### Problem to solve
With pictures omitted, restate the data word for word.

◆ ◆ ◆ ◆ ◆ ◆ ◆

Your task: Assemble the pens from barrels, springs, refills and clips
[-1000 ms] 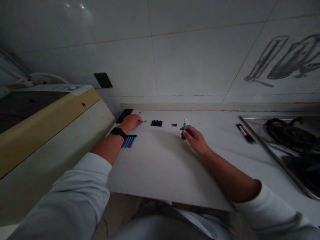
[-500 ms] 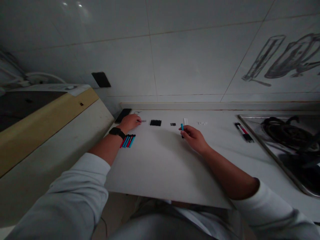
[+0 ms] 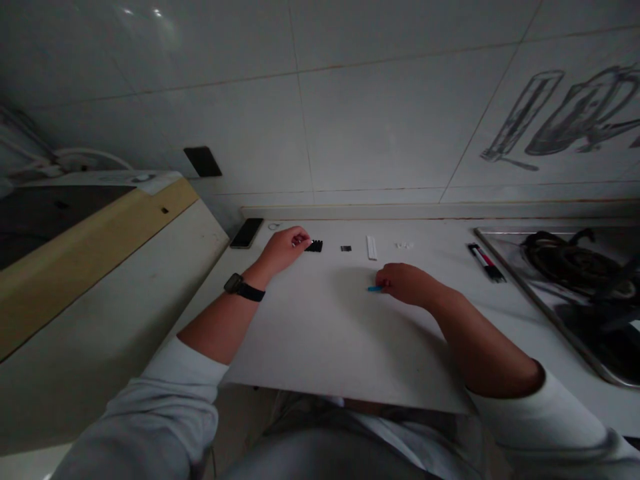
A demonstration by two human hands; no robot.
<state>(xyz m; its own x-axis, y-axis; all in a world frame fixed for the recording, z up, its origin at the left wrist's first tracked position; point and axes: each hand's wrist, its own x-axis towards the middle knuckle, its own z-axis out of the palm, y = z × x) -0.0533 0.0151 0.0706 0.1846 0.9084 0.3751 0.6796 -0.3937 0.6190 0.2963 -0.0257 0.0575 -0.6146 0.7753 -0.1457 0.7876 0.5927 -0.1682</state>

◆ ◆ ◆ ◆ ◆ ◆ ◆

### Response below
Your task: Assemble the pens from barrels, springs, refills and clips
[-1000 ms] 
[-500 ms] 
[+0 ms] 
A demonstration by two human hands; no robot.
<state>(xyz m; its own x-axis, y-axis; all in a world frame fixed for the recording, z up, its origin at the left wrist's first tracked position; point and axes: each hand's wrist, its own x-axis towards the middle knuckle, its own z-axis out of the palm, y = z × x) -0.0533 0.0151 0.0706 0.1846 0.9084 0.3751 0.6796 -0.3937 0.6190 0.2963 -0.0257 0.0575 -0.6146 0.7753 -0.1457 0.7876 0.5927 -0.1682</state>

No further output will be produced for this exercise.